• [Exercise objective]: Give all of the records again precisely, excluding whatever pictures they contain.
□ □ □ □
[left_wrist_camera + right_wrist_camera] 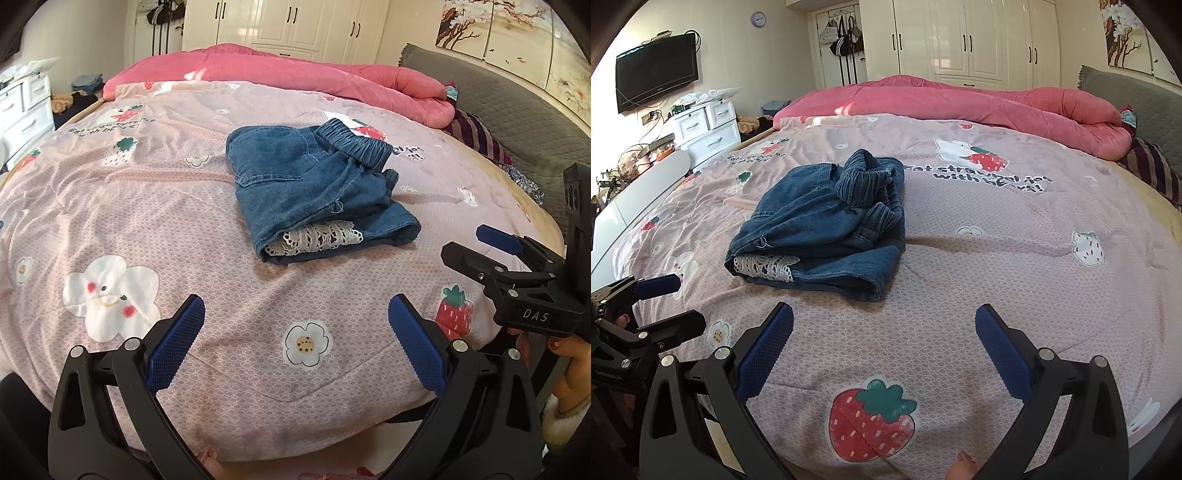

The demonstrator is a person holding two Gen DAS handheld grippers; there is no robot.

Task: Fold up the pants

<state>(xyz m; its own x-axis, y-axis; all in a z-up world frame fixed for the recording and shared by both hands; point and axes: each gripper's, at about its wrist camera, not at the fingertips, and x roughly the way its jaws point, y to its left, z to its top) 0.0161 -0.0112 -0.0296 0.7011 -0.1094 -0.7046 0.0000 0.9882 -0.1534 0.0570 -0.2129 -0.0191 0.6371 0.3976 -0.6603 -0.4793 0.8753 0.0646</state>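
Hovering wide open, both claws (295,328) (884,336) face the folded pants (314,192).

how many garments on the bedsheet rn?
1 visible: folded denim pants lying mid-bedsheet, lace trim showing at the near edge. Left tool and right tool are both open and apart from them. Something may lie hidden under the pink quilt.

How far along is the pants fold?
Done: the denim pants lie in a compact folded bundle on the bed cover, lace trim peeking from the near edge. In hand: nothing; left gripper and right gripper are open, short of the bundle. Left: perhaps tidying the bunched waistband.
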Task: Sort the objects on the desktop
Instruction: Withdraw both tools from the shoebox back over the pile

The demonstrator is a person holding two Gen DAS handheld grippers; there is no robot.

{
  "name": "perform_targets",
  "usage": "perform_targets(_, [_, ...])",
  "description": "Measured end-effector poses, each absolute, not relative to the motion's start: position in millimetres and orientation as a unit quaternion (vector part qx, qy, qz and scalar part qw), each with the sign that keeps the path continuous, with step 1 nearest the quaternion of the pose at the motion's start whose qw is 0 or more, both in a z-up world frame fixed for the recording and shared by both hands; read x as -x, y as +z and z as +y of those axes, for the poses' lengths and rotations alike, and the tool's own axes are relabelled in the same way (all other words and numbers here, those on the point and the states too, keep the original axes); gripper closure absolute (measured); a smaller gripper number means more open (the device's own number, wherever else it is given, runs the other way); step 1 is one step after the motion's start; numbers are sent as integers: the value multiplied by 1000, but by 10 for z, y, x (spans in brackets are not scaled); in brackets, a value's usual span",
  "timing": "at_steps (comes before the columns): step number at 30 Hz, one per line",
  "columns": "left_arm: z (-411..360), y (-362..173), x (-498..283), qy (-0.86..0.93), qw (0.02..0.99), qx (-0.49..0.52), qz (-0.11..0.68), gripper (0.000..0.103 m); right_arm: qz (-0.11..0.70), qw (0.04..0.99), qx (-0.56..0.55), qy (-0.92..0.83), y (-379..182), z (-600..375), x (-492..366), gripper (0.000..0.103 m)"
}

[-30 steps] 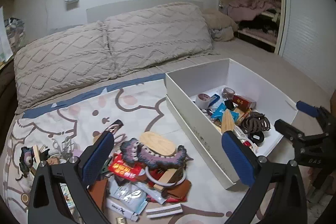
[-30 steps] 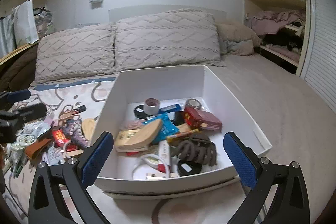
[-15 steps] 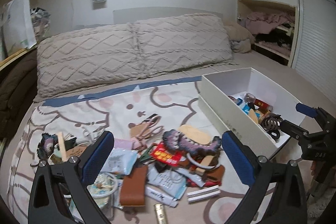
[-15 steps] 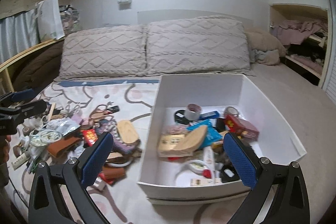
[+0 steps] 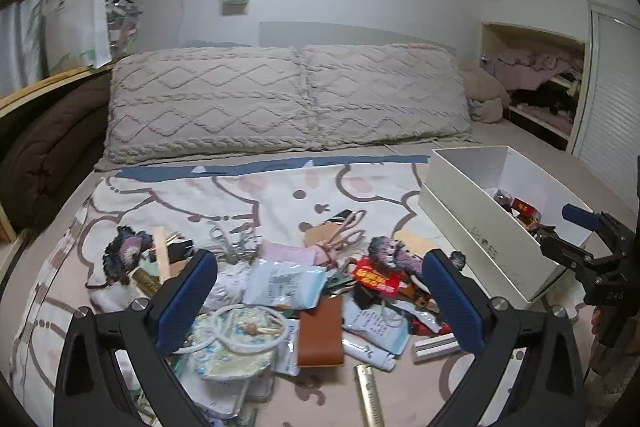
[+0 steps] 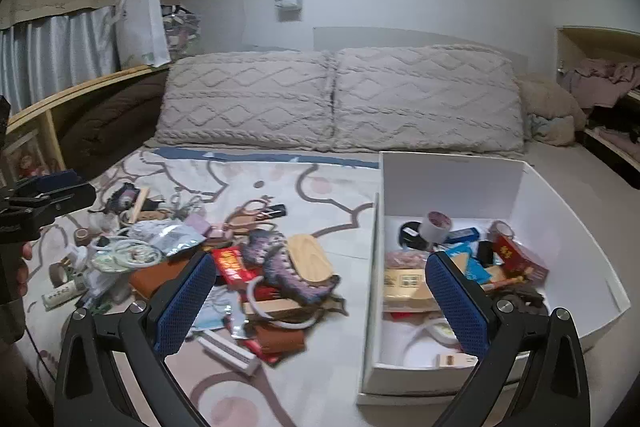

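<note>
The left gripper (image 5: pixel 320 301) with blue-padded black fingers hangs wide apart and empty over a heap of small desktop clutter (image 5: pixel 304 291) lying on the cartoon-printed white bedsheet (image 5: pixel 248 195); a tan leather rectangular case (image 5: pixel 321 331) lies near, just right of a coil of white cord (image 5: pixel 244 331), with a red snack packet (image 5: pixel 376 277) further right. The right gripper (image 6: pixel 322 301) is likewise spread wide and holds nothing, straddling the left wall of the white cardboard box (image 6: pixel 370 267), which stands just right of the heap. Inside it sit a roll of grey tape (image 6: pixel 437 226) and a dark red carton (image 6: pixel 518 261). Two knitted beige pillows (image 6: pixel 340 99) lie across the far end of the bed
</note>
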State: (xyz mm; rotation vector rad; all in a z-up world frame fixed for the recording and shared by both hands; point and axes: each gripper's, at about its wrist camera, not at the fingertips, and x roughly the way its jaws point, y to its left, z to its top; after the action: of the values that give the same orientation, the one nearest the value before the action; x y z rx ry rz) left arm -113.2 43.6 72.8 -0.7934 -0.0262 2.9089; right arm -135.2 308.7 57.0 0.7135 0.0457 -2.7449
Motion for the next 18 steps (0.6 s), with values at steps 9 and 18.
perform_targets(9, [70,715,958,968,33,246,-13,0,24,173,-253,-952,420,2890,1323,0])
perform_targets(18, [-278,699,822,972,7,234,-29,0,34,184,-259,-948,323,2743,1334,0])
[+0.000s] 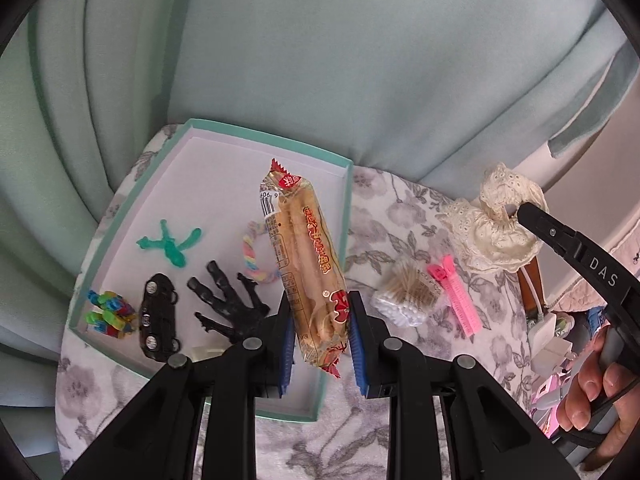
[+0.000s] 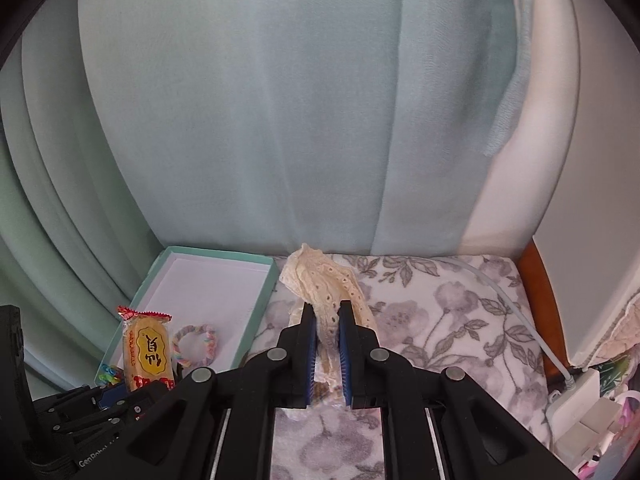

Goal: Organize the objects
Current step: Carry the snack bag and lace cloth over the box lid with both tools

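My left gripper (image 1: 320, 320) is shut on a long snack packet (image 1: 304, 256), held up over the teal-rimmed white tray (image 1: 224, 184). The same snack packet (image 2: 148, 354) shows at the lower left of the right wrist view, above the tray (image 2: 208, 280). My right gripper (image 2: 327, 344) is shut on a cream lace scrunchie (image 2: 324, 284), lifted off the floral cloth. In the left wrist view the right gripper (image 1: 524, 210) and scrunchie (image 1: 496, 224) hang at the right. In the tray lie a green figure (image 1: 170, 244), a black toy car (image 1: 158, 322), a black toy hand (image 1: 228, 304), a pastel rope ring (image 1: 256, 254) and coloured clips (image 1: 110, 314).
On the floral cloth (image 1: 384, 216) right of the tray lie a bag of cotton swabs (image 1: 408, 300) and a pink zipper-shaped item (image 1: 456, 296). Pale green curtains (image 2: 280, 120) hang behind. A white charger (image 2: 580, 396) and cable sit at the right edge, by a wooden rim (image 2: 536, 288). A hand (image 1: 600, 392) holds the right gripper.
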Available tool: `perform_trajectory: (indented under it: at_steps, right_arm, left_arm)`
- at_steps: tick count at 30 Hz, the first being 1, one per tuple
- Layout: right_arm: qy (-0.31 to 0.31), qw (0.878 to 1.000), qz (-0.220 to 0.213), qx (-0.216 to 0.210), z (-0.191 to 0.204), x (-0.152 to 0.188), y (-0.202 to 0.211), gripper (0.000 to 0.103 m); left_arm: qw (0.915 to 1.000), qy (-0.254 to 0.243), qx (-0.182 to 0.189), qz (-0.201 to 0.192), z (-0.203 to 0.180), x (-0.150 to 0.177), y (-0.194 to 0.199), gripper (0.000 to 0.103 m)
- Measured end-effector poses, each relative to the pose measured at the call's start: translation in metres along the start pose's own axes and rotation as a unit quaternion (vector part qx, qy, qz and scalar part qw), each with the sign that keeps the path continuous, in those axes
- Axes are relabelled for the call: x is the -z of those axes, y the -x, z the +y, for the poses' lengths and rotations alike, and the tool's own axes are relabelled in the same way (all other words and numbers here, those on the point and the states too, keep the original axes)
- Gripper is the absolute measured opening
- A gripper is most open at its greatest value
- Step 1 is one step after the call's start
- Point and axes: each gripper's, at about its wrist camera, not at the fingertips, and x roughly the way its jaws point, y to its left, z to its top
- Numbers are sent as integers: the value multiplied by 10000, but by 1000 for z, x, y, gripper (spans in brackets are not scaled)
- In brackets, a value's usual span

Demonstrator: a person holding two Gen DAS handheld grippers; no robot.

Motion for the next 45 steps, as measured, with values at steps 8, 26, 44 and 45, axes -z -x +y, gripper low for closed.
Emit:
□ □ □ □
• [Solution to the exercise]:
[left_wrist_camera + right_wrist_camera] 

The demonstrator is a person holding two Gen DAS handheld grippers; there is no robot.

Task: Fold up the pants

<state>(xyz m; its own x-axis, y-axis; all in a z-up world frame fixed for the recording and shared by both hands; point and axes: each gripper's, at about its wrist camera, not at the fingertips, and x roughly the way its jaws point, y to its left, z to its top) 0.0161 -0.0112 -0.0296 0.7011 -0.1094 -0.7046 0.0000 0.9882 -0.1534 0.0570 -0.2129 -0.0191 0.6371 0.3976 -0.6603 -0.4793 0.8753 0.0646</state>
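Hovering wide open, both claws (295,328) (884,336) face the folded pants (314,192).

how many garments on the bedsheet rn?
1 visible: folded denim pants lying mid-bedsheet, lace trim showing at the near edge. Left tool and right tool are both open and apart from them. Something may lie hidden under the pink quilt.

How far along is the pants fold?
Done: the denim pants lie in a compact folded bundle on the bed cover, lace trim peeking from the near edge. In hand: nothing; left gripper and right gripper are open, short of the bundle. Left: perhaps tidying the bunched waistband.
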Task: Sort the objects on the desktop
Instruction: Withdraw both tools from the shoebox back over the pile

The demonstrator is a person holding two Gen DAS handheld grippers; there is no robot.

{
  "name": "perform_targets",
  "usage": "perform_targets(_, [_, ...])",
  "description": "Measured end-effector poses, each absolute, not relative to the motion's start: position in millimetres and orientation as a unit quaternion (vector part qx, qy, qz and scalar part qw), each with the sign that keeps the path continuous, with step 1 nearest the quaternion of the pose at the motion's start whose qw is 0 or more, both in a z-up world frame fixed for the recording and shared by both hands; read x as -x, y as +z and z as +y of those axes, for the poses' lengths and rotations alike, and the tool's own axes are relabelled in the same way (all other words and numbers here, those on the point and the states too, keep the original axes); gripper closure absolute (measured); a smaller gripper number means more open (the device's own number, wherever else it is given, runs the other way); step 1 is one step after the motion's start; numbers are sent as integers: the value multiplied by 1000, but by 10 for z, y, x (spans in brackets are not scaled); in brackets, a value's usual span",
  "timing": "at_steps (comes before the columns): step number at 30 Hz, one per line",
  "columns": "left_arm: z (-411..360), y (-362..173), x (-498..283), qy (-0.86..0.93), qw (0.02..0.99), qx (-0.49..0.52), qz (-0.11..0.68), gripper (0.000..0.103 m); right_arm: qz (-0.11..0.70), qw (0.04..0.99), qx (-0.56..0.55), qy (-0.92..0.83), y (-379..182), z (-600..375), x (-492..366), gripper (0.000..0.103 m)"
}

[-30 steps] 
[-30 steps] 
[-15 steps] 
[-15 steps] 
[+0 steps] 
[+0 steps] 

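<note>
The left gripper (image 5: pixel 320 301) with blue-padded black fingers hangs wide apart and empty over a heap of small desktop clutter (image 5: pixel 304 291) lying on the cartoon-printed white bedsheet (image 5: pixel 248 195); a tan leather rectangular case (image 5: pixel 321 331) lies near, just right of a coil of white cord (image 5: pixel 244 331), with a red snack packet (image 5: pixel 376 277) further right. The right gripper (image 6: pixel 322 301) is likewise spread wide and holds nothing, straddling the left wall of the white cardboard box (image 6: pixel 370 267), which stands just right of the heap. Inside it sit a roll of grey tape (image 6: pixel 437 226) and a dark red carton (image 6: pixel 518 261). Two knitted beige pillows (image 6: pixel 340 99) lie across the far end of the bed
</note>
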State: (xyz mm; rotation vector rad; all in a z-up world frame fixed for the recording and shared by both hands; point and axes: each gripper's, at about its wrist camera, not at the fingertips, and x roughly the way its jaws point, y to its left, z to its top; after the action: of the values that give the same orientation, the one nearest the value before the action; x y z rx ry rz) left arm -113.2 43.6 72.8 -0.7934 -0.0262 2.9089; right arm -135.2 308.7 57.0 0.7135 0.0457 -2.7449
Motion for the next 18 steps (0.6 s), with values at steps 9 and 18.
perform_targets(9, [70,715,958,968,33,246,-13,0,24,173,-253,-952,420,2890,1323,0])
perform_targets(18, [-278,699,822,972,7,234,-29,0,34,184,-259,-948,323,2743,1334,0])
[+0.000s] 
[+0.000s] 

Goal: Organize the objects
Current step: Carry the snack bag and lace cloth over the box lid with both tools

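My left gripper (image 1: 320, 320) is shut on a long snack packet (image 1: 304, 256), held up over the teal-rimmed white tray (image 1: 224, 184). The same snack packet (image 2: 148, 354) shows at the lower left of the right wrist view, above the tray (image 2: 208, 280). My right gripper (image 2: 327, 344) is shut on a cream lace scrunchie (image 2: 324, 284), lifted off the floral cloth. In the left wrist view the right gripper (image 1: 524, 210) and scrunchie (image 1: 496, 224) hang at the right. In the tray lie a green figure (image 1: 170, 244), a black toy car (image 1: 158, 322), a black toy hand (image 1: 228, 304), a pastel rope ring (image 1: 256, 254) and coloured clips (image 1: 110, 314).
On the floral cloth (image 1: 384, 216) right of the tray lie a bag of cotton swabs (image 1: 408, 300) and a pink zipper-shaped item (image 1: 456, 296). Pale green curtains (image 2: 280, 120) hang behind. A white charger (image 2: 580, 396) and cable sit at the right edge, by a wooden rim (image 2: 536, 288). A hand (image 1: 600, 392) holds the right gripper.
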Available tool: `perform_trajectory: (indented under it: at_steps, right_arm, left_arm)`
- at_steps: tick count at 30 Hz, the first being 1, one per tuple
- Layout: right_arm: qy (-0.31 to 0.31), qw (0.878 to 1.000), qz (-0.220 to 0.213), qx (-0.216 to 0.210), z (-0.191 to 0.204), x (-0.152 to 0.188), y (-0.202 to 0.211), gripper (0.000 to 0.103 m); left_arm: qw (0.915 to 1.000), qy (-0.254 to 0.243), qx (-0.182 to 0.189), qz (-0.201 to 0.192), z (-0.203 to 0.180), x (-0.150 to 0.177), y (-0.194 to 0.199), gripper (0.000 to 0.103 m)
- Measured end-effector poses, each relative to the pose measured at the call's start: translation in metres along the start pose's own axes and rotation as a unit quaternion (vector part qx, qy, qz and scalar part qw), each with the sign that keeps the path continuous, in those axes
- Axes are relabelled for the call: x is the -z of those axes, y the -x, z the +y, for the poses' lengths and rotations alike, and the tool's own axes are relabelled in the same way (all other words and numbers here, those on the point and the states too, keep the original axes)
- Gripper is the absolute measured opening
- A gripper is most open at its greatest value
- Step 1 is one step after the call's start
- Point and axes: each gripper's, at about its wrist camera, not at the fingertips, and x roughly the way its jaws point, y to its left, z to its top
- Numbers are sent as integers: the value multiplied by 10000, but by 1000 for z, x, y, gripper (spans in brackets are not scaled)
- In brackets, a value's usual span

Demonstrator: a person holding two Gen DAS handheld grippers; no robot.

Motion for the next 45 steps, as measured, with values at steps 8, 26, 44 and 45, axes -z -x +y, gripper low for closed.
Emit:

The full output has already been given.